Le retour des tarifs punitifs?

Par ailleurs, l’ACEUM

n’a pas éliminé la perspective d’une guerre de tarifs entre le Canada et les États-Unis de Donald Trump, prompt à mettre en œuvre des mesures de protectionnisme économique.

L’accord n’était pas encore entré en vigueur en fin de semaine dernière que, déjà, l’ambassadeur américain au Commerce, Robert Lighthizer, promettait de l’appliquer avec une poigne de fer, évoquant la possibilité d’avoir recours à l’article 232 de l’accord pour imposer l’application de nouveaux tarifs punitifs aux secteurs canadiens de l’acier et de l’aluminium.

Il s’agirait le cas échéant d’un retour en arrière, Washington ayant imposé des tarifs de 25 % sur les importations d’acier et de 10 % sur les importations d’aluminium en provenance du Canada de juin 2018 à mai 2019.

Ottawa, qui avait refusé de faire adopter l’ACEUM

aux Communes tant et aussi longtemps que ces tarifs ne seraient pas levés, promet aujourd’hui de maintenir la pression sur Washington.

"Encore une fois, on voit à quel point nos économies sont intégrées, et on va continuer de souligner cela à l’administration américaine", a déclaré le premier ministre Justin Trudeau, lundi.

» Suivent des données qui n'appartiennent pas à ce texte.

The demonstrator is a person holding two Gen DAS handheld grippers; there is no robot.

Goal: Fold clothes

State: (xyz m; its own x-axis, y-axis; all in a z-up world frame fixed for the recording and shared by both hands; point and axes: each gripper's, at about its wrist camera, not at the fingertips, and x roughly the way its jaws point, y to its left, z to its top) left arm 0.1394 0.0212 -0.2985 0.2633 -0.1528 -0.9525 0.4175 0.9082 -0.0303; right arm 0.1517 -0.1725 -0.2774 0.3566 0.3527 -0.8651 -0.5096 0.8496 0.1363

L’ACEUM a été ratifié par Mexico en décembre 2019; promulgué par Donald Trump le mois suivant; et adopté par le Parlement canadien le 13 mars dernier, au moment où la pandémie de COVID-19 commençait tout juste à s’abattre sur le pays.

Le Bloc québécois, seul parti représenté à la Chambre des Communes à avoir voté contre le dépôt du projet de loi, s’est finalement entendu avec le Parti libéral de Justin Trudeau pour qu’il renégocie avec les États-Unis et le Mexique les règles d’origine applicables à l’aluminium, afin de lui donner des protections supplémentaires.